## THE PROBLEM
What is the number of lines in the data that contain "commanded"? Nothing besides that number, please.

(Data items)
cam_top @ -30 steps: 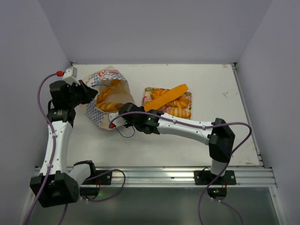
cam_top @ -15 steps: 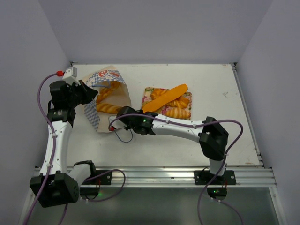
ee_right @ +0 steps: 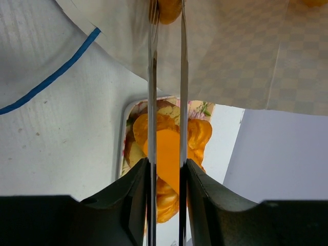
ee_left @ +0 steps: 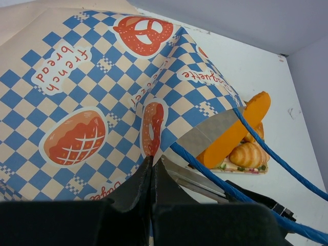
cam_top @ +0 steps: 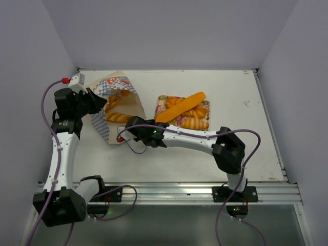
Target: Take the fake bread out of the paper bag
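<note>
- We see fake bread (cam_top: 119,117) inside the paper bag (cam_top: 134,102), which lies open near the far left corner of the desk (cam_top: 230,92).
- Our left tool (ee_left: 152,166) is closed, pinching the bag's checkered side.
- Our right tool (ee_right: 167,5) is at the bag's mouth, fingers narrowly apart with a loaf (ee_right: 169,15) at their tips. We cannot tell whether it grips.
- An orange stick (cam_top: 180,106) and braided loaves (cam_top: 195,123) lie on a floral tray (cam_top: 163,99) just beside the bag.

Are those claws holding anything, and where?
Left end effector pinches the rim of the tan checkered paper bag. Right end effector straddles a golden toy bread inside; grip unclear.
</note>
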Robot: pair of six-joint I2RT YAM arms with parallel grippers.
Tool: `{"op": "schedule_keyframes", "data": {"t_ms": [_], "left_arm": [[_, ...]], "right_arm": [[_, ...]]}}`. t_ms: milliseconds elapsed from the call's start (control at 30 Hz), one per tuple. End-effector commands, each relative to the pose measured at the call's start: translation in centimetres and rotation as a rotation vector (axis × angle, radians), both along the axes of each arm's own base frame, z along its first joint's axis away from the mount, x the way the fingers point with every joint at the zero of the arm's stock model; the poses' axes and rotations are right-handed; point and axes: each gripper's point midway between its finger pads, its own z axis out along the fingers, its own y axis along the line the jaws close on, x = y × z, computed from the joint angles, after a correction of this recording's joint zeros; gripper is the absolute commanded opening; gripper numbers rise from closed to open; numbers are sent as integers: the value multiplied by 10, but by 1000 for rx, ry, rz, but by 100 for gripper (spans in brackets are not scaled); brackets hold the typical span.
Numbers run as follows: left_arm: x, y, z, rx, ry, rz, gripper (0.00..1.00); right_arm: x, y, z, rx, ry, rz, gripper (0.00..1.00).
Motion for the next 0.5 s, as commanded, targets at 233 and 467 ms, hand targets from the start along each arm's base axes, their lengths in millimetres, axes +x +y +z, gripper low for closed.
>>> {"op": "schedule_keyframes", "data": {"t_ms": [233,467], "left_arm": [[-3,-4,9,-14,-41,-20,0],[-2,-4,11,-18,-44,-19,0]], "right_arm": [[10,13,12,63,-36,-26,41],[12,17,10,67,-37,-24,45]]}}
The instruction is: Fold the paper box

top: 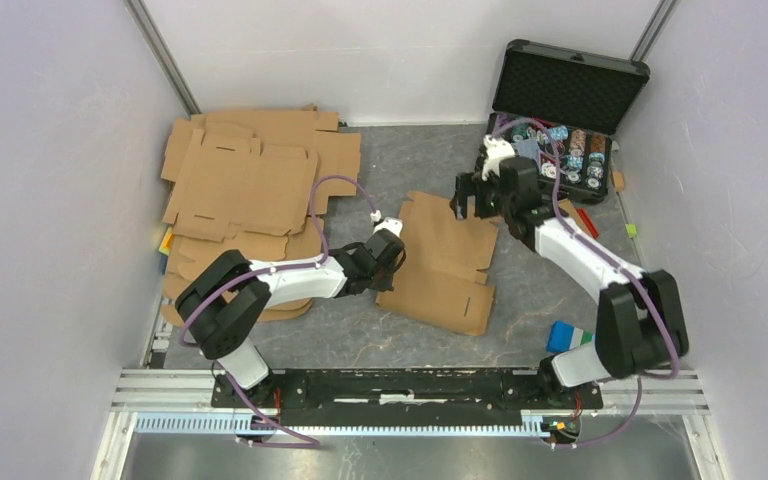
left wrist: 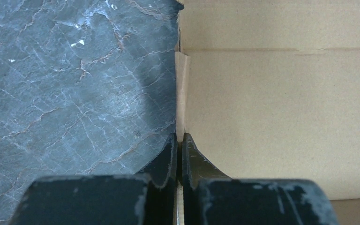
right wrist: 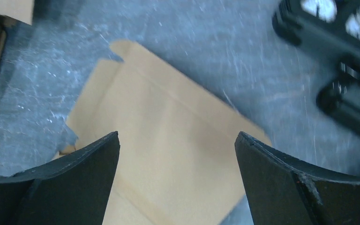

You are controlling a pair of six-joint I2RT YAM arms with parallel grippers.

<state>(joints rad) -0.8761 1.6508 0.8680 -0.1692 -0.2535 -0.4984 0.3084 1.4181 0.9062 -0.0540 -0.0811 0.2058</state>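
at the far left lies a loose pile of flat brown cardboard blanks (top: pixel 250 185), die-cut with flaps and slots, their matte sheets overlapping at odd angles; they rest on the table (top: pixel 400 160), a dark grey surface with pale marble-like veins and scuffs, seen close in the left wrist view (left wrist: pixel 65 93); the white left arm reaches across from its base toward the middle; the left gripper (top: pixel 392 250) sits low at the left edge of the paper box (top: pixel 445 265), a flat die-cut blank of plain brown corrugated cardboard lying in the centre of the table, with notched flaps along its sides and a short slot near its near edge; in the left wrist view the black, worn fingers (left wrist: pixel 168 159) are pressed together, pinching a narrow upturned strip of that blank's edge, the left gripper (left wrist: pixel 180 138) meeting at the border of stone-like table and smooth tan board (left wrist: pixel 281 103); further right, the right gripper (top: pixel 472 195) hangs above the far right part of the blank, its jaws spread wide with nothing between them; its own camera looks down between the curved black fingers (right wrist: pixel 75 173) at the right gripper (right wrist: pixel 177 136) with the cardboard (right wrist: pixel 168 154) below, apart from it; at the far right stands an open black hard case (top: pixel 570 90) with a foam-lined lid, holding rows of poker chips (top: pixel 572 152); near the right arm's base lies a small blue, white and green block (top: pixel 568 337).
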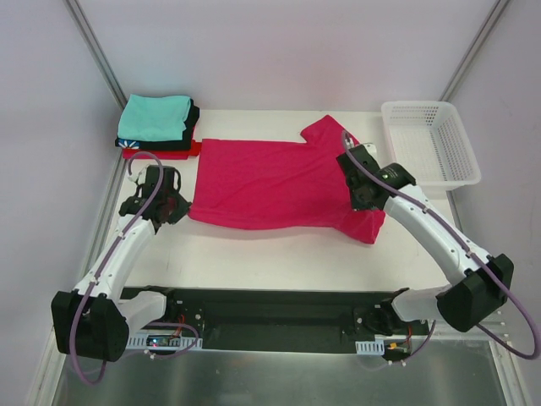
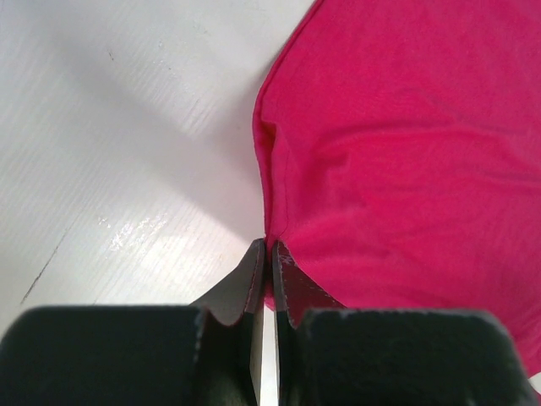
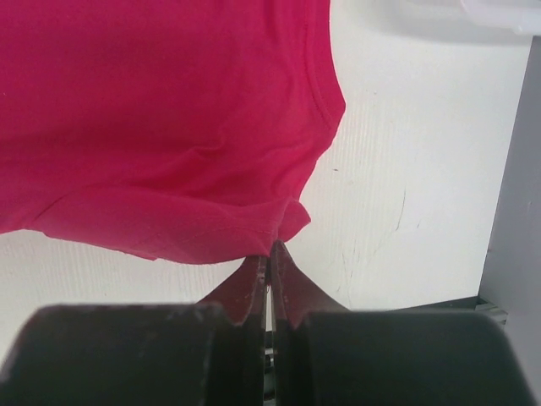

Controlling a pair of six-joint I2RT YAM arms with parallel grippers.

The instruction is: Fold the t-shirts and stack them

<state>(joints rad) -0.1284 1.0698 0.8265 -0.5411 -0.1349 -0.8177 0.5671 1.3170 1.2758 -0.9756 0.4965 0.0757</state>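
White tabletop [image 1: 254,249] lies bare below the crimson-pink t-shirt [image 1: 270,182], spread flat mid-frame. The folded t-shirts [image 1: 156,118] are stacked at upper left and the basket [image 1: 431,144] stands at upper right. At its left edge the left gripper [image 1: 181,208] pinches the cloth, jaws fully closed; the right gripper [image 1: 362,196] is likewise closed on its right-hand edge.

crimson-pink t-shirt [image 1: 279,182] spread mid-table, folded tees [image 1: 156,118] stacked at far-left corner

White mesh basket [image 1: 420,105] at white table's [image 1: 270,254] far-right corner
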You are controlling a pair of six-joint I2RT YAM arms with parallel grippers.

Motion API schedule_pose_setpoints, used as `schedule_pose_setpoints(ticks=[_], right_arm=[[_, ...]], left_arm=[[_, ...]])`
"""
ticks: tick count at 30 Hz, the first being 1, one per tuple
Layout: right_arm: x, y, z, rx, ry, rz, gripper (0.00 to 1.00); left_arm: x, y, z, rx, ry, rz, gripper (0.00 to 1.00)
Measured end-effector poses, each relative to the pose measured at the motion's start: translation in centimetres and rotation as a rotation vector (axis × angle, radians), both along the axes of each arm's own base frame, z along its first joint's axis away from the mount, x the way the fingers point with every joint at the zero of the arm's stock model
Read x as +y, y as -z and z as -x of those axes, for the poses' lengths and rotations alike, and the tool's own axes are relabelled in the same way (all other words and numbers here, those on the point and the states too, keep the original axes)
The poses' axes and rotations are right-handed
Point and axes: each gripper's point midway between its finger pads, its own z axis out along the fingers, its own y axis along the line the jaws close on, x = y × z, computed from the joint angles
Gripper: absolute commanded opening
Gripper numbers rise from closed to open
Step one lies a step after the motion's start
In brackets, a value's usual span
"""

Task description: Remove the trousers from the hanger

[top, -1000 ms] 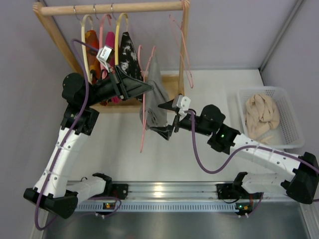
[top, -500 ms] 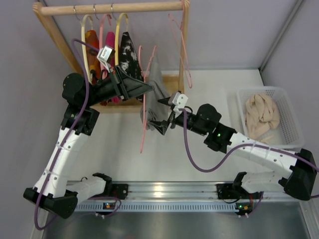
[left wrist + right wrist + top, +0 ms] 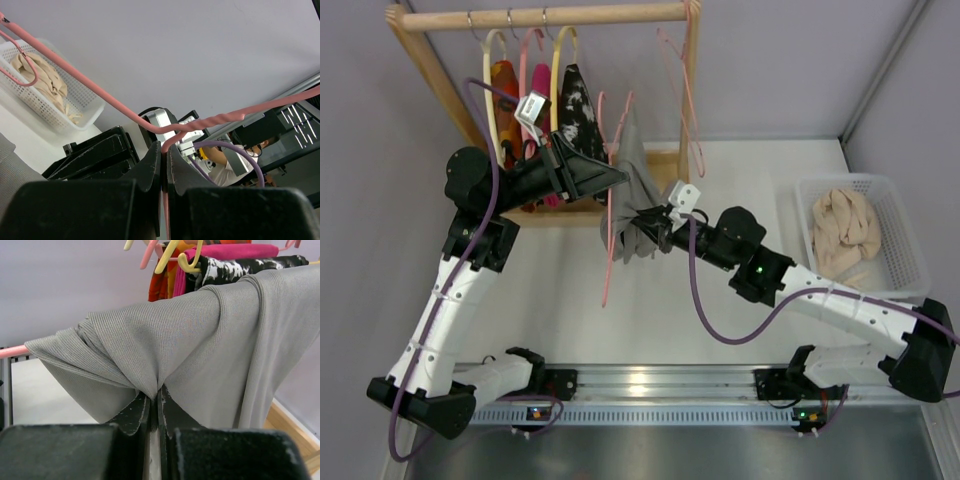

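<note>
The grey trousers point(image 3: 633, 200) hang folded over the bar of the thin pink hanger point(image 3: 609, 250), held in front of the wooden rack. My left gripper point(image 3: 620, 178) is shut on the hanger's wire just below its twisted neck; in the left wrist view the pink wire point(image 3: 100, 92) runs down between the closed jaws of that gripper point(image 3: 164, 150). My right gripper point(image 3: 642, 226) is shut on a pinched fold of the trousers point(image 3: 190, 335), the cloth gathering into its jaws point(image 3: 159, 390). The hanger's bar end point(image 3: 12, 351) sticks out on the left.
The wooden rack point(image 3: 540, 15) carries cream and pink looped hangers with orange, magenta and black-and-white garments point(image 3: 570, 110), and a bare thin pink hanger point(image 3: 685, 90) on its right. A white basket point(image 3: 908, 235) with beige cloth point(image 3: 845, 230) stands at the right.
My right gripper moved left onto the hanging trousers and closed from wide open onto a fold of the fabric. The left arm and the hanger stayed where they were.
</note>
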Motion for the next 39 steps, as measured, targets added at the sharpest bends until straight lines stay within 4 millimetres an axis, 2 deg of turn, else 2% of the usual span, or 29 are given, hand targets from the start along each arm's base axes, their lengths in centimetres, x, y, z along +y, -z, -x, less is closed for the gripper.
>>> schedule_pose_setpoints(ticks=[9, 21, 27, 32, 39], right_arm=[[-0.8, -1.6, 0.3, -0.015, 0.008, -0.005, 0.0], [-3.7, -8.5, 1.0, -0.067, 0.062, -0.099, 0.0], [-5.2, -11.3, 1.7, -0.082, 0.077, -0.135, 0.0], [-6.2, -14.1, 2.3, -0.133, 0.082, -0.168, 0.0], [-7.9, -17.5, 3.0, -0.227, 0.101, -0.204, 0.0]], left_arm=[[-0.1, 0.9, -0.3, -0.005, -0.003, -0.01, 0.0], [-0.3, 4.5, -1.1, 0.004, -0.014, -0.055, 0.0], [-0.3, 6.1, -1.1, -0.006, -0.019, -0.077, 0.0], [-0.4, 8.0, -1.4, 0.006, -0.027, -0.1, 0.0], [-0.3, 9.6, -1.9, 0.014, -0.048, -0.12, 0.0]])
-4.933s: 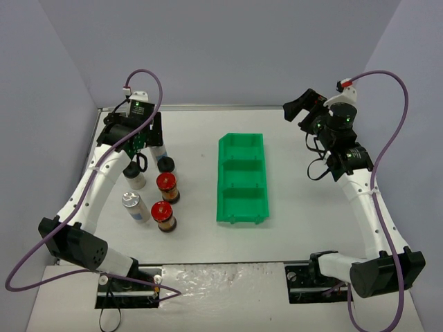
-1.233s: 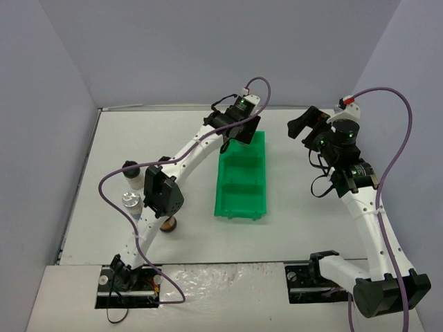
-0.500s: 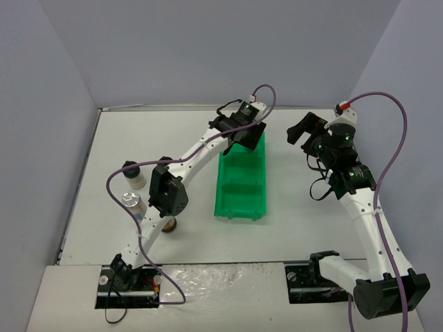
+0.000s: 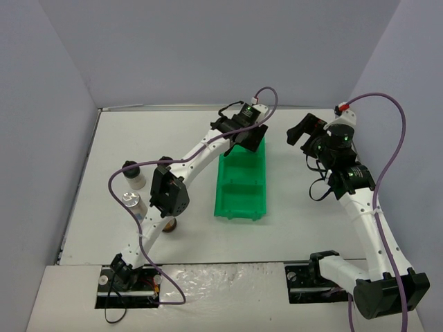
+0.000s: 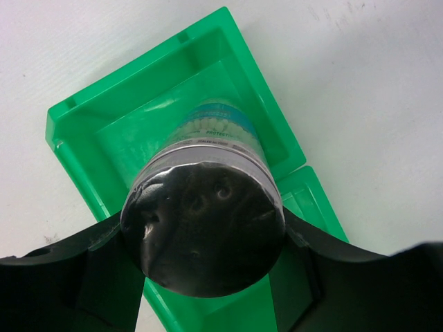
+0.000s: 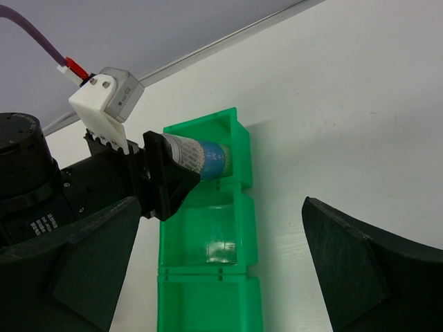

## SOLUTION FOR THIS EXERCISE
3